Proteção de terra em grandes sistemas industriais

sistemas industriais
Proteção de terra levando-se em conta o dimensionamento do resistor de neutro, a corrente de Charging e a corrente da blindagem em grandes sistemas industriais

 

Introdução

Atualmente, o tamanho dos sistemas elétricos industriais tem aumentado significativamente e muitas plantas possuem mais de duas fontes de alimentação (concessionária, turbogeradores, hidrogeradores, etc.). Adicionalmente o comprimento total de cabos também tem aumentado bastante. Este fator impacta em elevadas correntes de charging devido às capacitâncias próprias desses cabos e linhas.

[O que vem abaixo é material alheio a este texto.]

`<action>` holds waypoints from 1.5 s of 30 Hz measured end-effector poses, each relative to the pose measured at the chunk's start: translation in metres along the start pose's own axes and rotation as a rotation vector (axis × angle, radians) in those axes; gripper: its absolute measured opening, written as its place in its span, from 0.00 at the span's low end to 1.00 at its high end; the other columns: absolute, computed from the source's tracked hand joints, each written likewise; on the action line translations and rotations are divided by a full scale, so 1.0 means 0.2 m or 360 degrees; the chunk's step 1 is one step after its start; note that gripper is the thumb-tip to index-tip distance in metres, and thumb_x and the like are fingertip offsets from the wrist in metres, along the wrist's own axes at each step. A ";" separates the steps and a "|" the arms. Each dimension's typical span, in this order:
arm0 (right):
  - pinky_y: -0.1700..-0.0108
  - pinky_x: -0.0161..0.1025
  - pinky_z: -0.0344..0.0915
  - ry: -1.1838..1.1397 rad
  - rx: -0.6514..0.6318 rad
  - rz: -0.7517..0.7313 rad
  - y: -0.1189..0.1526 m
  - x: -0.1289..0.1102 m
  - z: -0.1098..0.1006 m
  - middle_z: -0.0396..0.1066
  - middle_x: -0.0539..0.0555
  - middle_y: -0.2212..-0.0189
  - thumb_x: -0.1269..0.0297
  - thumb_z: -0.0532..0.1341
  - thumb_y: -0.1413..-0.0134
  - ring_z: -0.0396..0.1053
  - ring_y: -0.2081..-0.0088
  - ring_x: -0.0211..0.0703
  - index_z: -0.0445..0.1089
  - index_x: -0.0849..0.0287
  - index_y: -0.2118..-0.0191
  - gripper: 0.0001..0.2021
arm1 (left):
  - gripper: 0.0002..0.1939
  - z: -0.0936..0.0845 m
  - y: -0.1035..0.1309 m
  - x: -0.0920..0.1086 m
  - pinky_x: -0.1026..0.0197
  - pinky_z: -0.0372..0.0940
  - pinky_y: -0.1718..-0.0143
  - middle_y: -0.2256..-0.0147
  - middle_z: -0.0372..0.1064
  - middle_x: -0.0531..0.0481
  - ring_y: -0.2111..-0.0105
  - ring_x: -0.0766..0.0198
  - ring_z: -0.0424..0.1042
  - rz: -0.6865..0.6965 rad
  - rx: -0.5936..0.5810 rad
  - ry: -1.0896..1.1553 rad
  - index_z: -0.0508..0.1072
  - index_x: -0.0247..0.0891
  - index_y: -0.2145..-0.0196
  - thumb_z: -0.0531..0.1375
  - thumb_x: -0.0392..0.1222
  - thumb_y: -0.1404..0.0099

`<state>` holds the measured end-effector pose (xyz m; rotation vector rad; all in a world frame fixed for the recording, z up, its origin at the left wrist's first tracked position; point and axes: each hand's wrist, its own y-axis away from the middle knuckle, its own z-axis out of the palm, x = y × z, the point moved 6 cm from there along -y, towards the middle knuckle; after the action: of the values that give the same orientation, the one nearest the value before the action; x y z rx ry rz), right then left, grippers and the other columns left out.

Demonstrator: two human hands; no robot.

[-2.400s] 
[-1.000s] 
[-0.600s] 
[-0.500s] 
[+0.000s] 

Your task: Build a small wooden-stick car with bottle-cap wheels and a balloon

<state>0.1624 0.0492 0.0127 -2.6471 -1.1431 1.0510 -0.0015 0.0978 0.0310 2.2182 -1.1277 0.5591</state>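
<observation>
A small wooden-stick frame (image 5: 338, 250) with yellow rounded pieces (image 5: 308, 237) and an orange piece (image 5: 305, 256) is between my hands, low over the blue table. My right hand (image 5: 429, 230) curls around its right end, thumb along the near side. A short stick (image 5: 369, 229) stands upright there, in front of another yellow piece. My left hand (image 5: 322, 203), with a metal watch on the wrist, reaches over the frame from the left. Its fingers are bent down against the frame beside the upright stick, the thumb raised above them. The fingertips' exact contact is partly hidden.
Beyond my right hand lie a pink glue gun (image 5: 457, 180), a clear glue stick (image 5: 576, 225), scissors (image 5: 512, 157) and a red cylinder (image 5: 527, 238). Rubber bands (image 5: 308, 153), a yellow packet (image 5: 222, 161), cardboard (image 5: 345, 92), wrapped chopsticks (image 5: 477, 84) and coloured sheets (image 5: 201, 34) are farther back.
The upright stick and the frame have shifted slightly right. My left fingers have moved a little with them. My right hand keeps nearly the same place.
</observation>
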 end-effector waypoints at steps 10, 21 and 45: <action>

Para que um sistema seja considerado aterrado, a somatória das correntes de charging do sistema tem que ser menor do que a soma das correntes de curta duração dos resistores de aterramento dos neutros das fontes. Assim, em projetos normais, o tamanho dos resistores de aterramento tem que ser aumentado para que o sistema não se comporte como um sistema não aterrado.

Ao ser aumentado o tamanho dos resistores dois grandes problemas entram em cena: (a) aumento da corrente de curto-circuito fase-terra e consequentemente a capacidade da blindagem suportar essas correntes elevadas de terra; e (b) a condição operacional das fontes.

Caso alguma fonte saia de operação por alguma razão (manutenção preventiva ou corretiva ou ainda por razões de processo), o sistema pode se tornar não aterrado.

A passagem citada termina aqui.